[Problem to work on] A word-for-word reproduction of the data below is needed, with no pictures in it.

[Stored data]
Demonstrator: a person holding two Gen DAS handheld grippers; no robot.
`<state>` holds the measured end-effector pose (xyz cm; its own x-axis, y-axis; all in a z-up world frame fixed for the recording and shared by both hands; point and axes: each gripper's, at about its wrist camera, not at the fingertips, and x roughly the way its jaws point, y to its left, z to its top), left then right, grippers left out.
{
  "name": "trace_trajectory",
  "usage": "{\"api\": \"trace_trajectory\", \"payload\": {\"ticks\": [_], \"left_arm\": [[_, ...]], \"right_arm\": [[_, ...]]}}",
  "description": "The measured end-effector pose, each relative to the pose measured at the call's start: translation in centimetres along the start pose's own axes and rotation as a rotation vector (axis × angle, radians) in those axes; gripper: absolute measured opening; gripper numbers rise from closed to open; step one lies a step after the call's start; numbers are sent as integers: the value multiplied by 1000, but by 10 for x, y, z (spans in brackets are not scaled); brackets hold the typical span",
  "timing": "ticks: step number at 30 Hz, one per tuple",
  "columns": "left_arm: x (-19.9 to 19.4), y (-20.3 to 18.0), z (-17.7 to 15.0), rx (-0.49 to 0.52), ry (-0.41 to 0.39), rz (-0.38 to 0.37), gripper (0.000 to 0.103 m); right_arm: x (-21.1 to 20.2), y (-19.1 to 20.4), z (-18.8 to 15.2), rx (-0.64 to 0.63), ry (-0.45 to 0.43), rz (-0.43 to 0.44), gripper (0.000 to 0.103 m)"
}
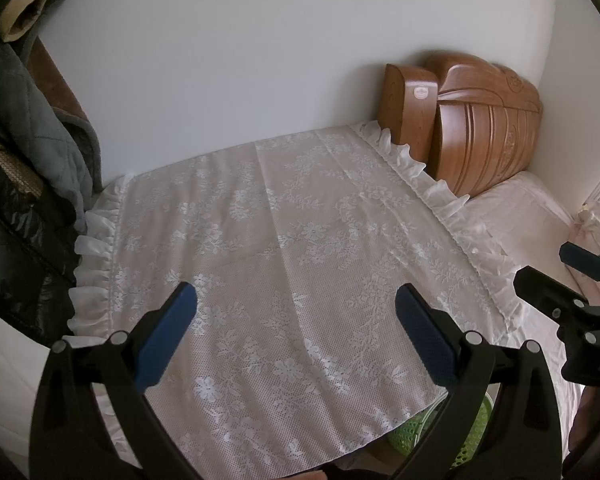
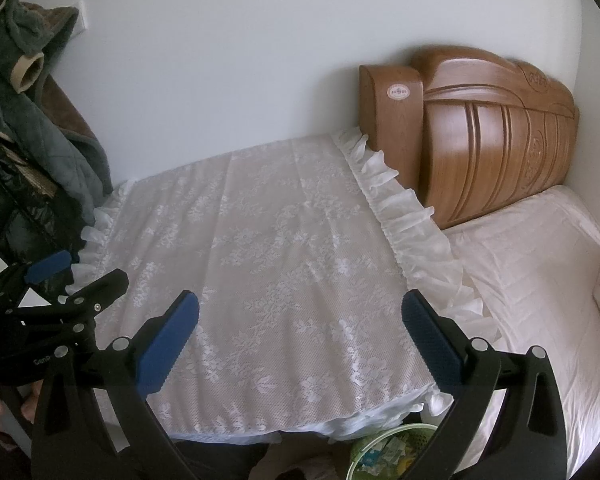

[The completed task]
Demonstrator: a person holding two Gen DAS handheld grippers; no robot.
`<state>` holds the measured end-effector pose (xyz cm; its own x-axis, y-axis; all in a z-up world frame fixed for the recording and shared by both hands; point and axes: each gripper's, at about its wrist camera, not at the fingertips, and x roughly the way its jaws point, y to its left, z to its top), left then right, grippers left out.
{
  "name": "trace_trajectory",
  "usage": "{\"api\": \"trace_trajectory\", \"payload\": {\"ticks\": [_], \"left_arm\": [[_, ...]], \"right_arm\": [[_, ...]]}}",
  "description": "The measured end-effector pose, each relative to the pose measured at the call's start: translation in centimetres along the start pose's own axes and rotation as a rotation vector (axis × angle, radians) in those axes; gripper: absolute measured opening; gripper numbers rise from closed to open; step one lies a step after the call's start; numbers are sent as integers: the value multiplied by 1000, but by 10 for x, y, z (spans in brackets are not scaled); brackets hold the typical span",
  "timing": "ticks: step number at 30 Hz, one per tuple",
  "columns": "left_arm: x (-19.9 to 19.4), y (-20.3 to 18.0), z (-17.7 to 15.0), rx (-0.49 to 0.52), ry (-0.41 to 0.39), rz (-0.38 to 0.37), gripper (0.000 to 0.103 m); right_arm: x (-21.1 to 20.2), y (-19.1 to 20.4), z (-18.8 to 15.2), rx (-0.64 to 0.63), ry (-0.45 to 0.43), rz (-0.43 to 0.44), gripper (0.000 to 0.103 m)"
}

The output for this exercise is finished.